A Slacklog is a backlog of things which can happen, but don’t need to happen.
- Not in direct support of any quarterly business targets
- Broken down to no more than 2 day projects
- Immediately executable by >1 person on the team (no pet projects)
- Easily understandable and clearly valuable
- Uncontroversial (no politics or approvals)
Building a slacklog:
- Get the team together
- Use this set of prompts (or make up your own)
- We could avoid ________ on our team if only we had a tool that would _________.
- If we knew ______ about , it would help us prioritize.
- We think ___________ technology could make us do ___________ in a more __________ way.
- New joiners on our team find it hard to get started because of ____________.
- It would be much easier for people to interact with us if gave them the ability to ____________.
- We could make better prioritization decisions if we could visualize ______________.
- We would have less downtime if we fixed _______________.
- It would be easier to recover from bugs if we knew _________________.

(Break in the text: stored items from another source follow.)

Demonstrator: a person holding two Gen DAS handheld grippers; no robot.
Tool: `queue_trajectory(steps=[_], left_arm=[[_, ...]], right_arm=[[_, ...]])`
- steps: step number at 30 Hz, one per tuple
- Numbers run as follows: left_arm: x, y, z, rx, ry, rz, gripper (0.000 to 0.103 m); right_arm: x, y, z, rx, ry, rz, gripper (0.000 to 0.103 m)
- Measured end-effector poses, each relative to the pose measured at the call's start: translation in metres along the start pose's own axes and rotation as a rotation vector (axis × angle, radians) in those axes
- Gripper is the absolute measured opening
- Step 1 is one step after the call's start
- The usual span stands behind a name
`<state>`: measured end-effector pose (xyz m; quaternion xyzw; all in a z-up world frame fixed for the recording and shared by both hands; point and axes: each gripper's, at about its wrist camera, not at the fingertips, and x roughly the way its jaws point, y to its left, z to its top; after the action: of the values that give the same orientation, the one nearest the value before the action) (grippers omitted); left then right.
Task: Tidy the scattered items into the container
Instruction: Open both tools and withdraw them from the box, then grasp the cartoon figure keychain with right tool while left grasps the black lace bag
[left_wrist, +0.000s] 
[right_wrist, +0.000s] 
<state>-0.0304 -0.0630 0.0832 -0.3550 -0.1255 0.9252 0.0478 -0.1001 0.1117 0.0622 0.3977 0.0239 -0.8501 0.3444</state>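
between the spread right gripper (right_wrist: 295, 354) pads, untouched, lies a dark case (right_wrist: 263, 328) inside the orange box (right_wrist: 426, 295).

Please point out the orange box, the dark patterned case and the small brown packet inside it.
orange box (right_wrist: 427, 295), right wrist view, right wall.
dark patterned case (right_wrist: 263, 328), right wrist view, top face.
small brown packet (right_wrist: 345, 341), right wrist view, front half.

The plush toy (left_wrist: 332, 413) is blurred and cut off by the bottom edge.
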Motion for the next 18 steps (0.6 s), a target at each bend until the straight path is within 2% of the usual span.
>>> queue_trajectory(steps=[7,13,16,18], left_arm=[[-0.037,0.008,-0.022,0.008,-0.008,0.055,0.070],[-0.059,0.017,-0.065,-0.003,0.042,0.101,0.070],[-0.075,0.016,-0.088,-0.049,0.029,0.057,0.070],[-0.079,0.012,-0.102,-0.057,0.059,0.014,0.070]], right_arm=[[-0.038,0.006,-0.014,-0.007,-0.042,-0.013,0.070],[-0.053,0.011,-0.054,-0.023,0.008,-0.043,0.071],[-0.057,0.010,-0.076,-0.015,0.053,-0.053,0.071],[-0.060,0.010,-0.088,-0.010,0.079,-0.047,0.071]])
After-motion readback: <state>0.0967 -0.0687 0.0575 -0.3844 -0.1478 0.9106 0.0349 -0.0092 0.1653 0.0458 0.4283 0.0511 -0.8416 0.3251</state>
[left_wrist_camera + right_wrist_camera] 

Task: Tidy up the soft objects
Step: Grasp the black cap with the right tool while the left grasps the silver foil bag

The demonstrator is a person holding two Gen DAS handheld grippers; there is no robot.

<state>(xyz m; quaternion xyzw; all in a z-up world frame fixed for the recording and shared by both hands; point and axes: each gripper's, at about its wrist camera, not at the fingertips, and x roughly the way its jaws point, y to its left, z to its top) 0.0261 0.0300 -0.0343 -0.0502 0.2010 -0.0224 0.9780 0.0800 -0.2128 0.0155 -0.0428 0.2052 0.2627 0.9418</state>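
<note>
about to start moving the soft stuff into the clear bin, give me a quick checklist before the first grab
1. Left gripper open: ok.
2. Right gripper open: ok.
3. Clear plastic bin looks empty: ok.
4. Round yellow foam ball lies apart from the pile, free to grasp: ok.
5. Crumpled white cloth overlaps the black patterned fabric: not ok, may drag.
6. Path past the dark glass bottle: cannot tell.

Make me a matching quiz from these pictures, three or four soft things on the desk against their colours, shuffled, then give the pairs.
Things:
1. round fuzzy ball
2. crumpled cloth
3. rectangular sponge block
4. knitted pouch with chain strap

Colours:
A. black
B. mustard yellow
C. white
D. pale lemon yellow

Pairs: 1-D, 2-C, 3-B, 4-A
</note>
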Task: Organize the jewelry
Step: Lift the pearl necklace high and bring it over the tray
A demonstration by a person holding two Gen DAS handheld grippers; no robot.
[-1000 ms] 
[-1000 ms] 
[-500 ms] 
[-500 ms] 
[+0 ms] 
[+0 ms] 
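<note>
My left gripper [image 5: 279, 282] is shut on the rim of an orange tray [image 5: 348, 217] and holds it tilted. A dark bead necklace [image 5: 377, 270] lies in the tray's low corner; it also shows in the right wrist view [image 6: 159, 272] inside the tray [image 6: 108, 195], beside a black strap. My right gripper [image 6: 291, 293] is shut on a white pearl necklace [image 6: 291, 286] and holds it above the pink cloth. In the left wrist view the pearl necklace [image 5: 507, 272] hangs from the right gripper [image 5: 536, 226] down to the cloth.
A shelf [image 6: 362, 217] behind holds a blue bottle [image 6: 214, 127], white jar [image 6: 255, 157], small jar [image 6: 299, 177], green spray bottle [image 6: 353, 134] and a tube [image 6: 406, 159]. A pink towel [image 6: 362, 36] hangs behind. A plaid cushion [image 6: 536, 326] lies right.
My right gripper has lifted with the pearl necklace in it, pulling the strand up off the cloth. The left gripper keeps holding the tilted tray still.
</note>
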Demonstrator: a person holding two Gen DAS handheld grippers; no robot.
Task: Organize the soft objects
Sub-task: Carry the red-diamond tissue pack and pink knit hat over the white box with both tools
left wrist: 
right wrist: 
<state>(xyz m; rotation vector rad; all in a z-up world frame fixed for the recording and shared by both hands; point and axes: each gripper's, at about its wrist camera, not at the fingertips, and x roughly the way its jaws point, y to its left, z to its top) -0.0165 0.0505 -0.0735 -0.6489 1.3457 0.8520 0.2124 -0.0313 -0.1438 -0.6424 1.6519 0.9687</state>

- It would be a lot more fun to work here if we had ___________________.
- Have everyone fill up minimum 1, max 3 ideas independently.
- Group / De-duplicate.
- Use dot voting to make a prioritized list.
- Choose the top “team size / 2” problems. Have a pair of teammates work on detailing each (ideally put product people on some engineering problems and visa-versa). Note: this is not a commitment to do the work, see slacklog criteria #3 above.
- If you need to play HiPPO, play a little HiPPO, but otherwise let the team own it.
- Each pair diverges and creates 1-3 options on how to address the issue with a rough size.
- e.g. New joiners on our team find it hard to get started because of unclear and inconsistent API parameters. We could…
- Check all the inline API docs for correctness and explain inconsistencies (M)
- Build a facade around inconsistent services with Open API compliant methods (L)
- Make a simple training checklist and ensure newbies are run through it (S)
Now you’ve got a slacklog!
How to use a slacklog:
Purge: Ensure the slacklog doesn’t get too long. Consider wiping it out and building fresh every 6 months. If something hasn’t gotten done in 6 months, it’s probably not very important.
Celebrate: Even though these are optional tasks, it doesn’t mean they shouldn’t be celebrated and demoed. It’s also important to make sure people doing the primary stream aren’t the only ones being rewarded.
Handoff: Don’t let people own tasks. This is another form of constraint. Tasks should be simple enough to transfer easily and should be jointly owned by as many people as possible.
Increase flow: Use this as an opportunity to have backend engineers do QA focused Slacklog items or designers do front-end engineering items. They will be slower to execute, but in the future, they will be able to take on other job roles, thereby eliminating the need for slack.
Now go slack off!
I’ve never done this explicitly, but have tried similar things. Would love to hear if it worked for your organization/team.